Changes in steady-state levels of reduced pyridine nucleotide (PN) recorded by continuous monitoring of surface fluorescence were correlated with changes in physiological function of perfused rat kidneys when subjected to anoxia, ischemia, hypothermia, variations in perfusion pressure, inhibition of Na-K ATPase, and uncoupling of oxidative phosphorylation. Biphasic responses of PN reduction and oxidation during ischemic cycles at varying temperatures and anoxic cycles at different perfusion pressures demonstrated the presence of two different cell populations in the kidney cortex, those with sufficient oxygen and those without.
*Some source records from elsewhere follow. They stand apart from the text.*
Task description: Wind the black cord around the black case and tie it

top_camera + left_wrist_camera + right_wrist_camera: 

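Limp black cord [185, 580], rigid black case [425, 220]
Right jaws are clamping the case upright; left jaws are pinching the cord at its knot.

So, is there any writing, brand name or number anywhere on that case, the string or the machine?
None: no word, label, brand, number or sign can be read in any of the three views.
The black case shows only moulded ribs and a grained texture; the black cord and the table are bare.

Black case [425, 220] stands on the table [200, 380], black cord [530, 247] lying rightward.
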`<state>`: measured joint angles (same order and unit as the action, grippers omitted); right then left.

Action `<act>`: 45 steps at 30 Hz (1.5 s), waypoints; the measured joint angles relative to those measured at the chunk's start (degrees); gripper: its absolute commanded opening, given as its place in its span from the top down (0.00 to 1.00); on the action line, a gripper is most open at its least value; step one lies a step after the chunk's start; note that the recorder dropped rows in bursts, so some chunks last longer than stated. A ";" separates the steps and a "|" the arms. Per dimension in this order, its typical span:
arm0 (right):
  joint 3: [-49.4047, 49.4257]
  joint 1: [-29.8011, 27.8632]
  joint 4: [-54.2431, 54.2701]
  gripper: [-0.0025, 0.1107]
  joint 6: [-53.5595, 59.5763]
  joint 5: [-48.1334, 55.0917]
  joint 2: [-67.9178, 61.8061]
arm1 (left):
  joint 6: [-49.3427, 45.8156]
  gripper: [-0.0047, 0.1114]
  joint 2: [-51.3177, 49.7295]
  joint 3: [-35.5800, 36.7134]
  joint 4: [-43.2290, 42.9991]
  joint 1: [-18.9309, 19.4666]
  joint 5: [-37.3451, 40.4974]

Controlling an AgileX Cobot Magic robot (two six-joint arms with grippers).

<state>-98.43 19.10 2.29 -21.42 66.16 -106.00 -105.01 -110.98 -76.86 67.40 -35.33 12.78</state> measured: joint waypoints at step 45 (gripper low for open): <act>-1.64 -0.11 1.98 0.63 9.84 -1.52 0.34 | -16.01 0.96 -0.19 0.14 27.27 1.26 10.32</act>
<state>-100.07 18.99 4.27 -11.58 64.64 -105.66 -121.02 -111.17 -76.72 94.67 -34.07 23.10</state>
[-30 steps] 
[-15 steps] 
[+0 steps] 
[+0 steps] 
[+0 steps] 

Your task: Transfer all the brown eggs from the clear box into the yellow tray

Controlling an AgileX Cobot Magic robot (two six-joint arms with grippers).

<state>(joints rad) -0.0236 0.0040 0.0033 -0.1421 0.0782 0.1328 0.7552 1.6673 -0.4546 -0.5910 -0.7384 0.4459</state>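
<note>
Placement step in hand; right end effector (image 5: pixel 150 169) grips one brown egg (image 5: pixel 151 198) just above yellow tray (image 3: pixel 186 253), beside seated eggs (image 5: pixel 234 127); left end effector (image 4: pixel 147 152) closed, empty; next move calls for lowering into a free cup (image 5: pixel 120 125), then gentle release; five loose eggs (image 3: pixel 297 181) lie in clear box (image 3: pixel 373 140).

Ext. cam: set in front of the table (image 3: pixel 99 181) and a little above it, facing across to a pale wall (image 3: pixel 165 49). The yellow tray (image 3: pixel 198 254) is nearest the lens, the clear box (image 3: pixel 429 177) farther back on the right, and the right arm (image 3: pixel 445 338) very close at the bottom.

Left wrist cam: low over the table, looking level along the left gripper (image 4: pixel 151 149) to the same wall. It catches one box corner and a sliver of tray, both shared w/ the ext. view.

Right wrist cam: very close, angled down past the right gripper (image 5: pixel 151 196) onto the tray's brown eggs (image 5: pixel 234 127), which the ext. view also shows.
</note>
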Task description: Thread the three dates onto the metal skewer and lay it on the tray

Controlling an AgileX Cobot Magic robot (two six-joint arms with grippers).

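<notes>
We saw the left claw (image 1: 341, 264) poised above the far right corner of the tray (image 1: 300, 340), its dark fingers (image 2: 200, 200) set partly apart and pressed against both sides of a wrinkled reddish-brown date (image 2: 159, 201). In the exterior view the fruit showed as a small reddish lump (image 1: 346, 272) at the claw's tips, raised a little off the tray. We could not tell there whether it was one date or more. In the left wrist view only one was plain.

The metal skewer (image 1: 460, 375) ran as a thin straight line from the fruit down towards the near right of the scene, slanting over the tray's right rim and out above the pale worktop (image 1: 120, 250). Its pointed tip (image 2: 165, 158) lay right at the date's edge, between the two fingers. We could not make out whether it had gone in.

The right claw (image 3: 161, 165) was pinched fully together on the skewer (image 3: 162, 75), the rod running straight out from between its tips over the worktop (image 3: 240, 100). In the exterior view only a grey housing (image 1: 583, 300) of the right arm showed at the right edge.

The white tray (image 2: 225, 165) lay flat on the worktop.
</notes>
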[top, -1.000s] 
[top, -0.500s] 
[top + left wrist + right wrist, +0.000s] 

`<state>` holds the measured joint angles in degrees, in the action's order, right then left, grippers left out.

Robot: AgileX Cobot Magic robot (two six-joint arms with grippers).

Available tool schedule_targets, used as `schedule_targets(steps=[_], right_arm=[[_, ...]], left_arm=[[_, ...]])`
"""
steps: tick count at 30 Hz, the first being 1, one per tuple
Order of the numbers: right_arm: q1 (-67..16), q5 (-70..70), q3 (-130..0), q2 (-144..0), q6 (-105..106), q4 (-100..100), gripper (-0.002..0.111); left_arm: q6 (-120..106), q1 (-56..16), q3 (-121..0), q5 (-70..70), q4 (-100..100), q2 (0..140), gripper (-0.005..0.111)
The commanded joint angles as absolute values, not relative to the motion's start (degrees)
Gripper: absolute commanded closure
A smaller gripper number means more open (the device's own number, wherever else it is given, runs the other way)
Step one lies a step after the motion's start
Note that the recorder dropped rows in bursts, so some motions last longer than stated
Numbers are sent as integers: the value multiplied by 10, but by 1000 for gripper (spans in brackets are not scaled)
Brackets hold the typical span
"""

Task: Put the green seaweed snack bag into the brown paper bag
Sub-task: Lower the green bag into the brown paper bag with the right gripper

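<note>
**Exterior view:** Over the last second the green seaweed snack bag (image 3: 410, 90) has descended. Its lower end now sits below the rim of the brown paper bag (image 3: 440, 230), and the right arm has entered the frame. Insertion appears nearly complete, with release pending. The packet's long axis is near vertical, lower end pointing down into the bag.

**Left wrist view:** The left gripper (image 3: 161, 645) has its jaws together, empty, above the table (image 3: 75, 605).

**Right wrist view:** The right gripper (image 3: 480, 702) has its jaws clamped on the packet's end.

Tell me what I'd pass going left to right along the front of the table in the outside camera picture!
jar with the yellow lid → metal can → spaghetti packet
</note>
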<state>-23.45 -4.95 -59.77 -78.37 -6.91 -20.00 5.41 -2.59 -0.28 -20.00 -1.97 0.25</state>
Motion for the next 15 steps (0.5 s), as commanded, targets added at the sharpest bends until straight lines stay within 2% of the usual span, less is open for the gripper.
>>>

The magnitude of PN fluorescence change during ischemia increased with decreasing temperature demonstrating better tissue oxygenation during hypothermia. The measurement of mitochondrial NADH oxidation in the perfused kidney during transitions from CO anoxia to normoxia was made possible by flash photolytic activation of mitochondrial electron transport. The half time for NADH oxidation (125 ms) was independent of the rate of oxygen delivery while the initial rate and extent of reaction was faster and steeper, respectively, at higher perfusion pressure, due to a better tissue oxygenation and faster CO washout.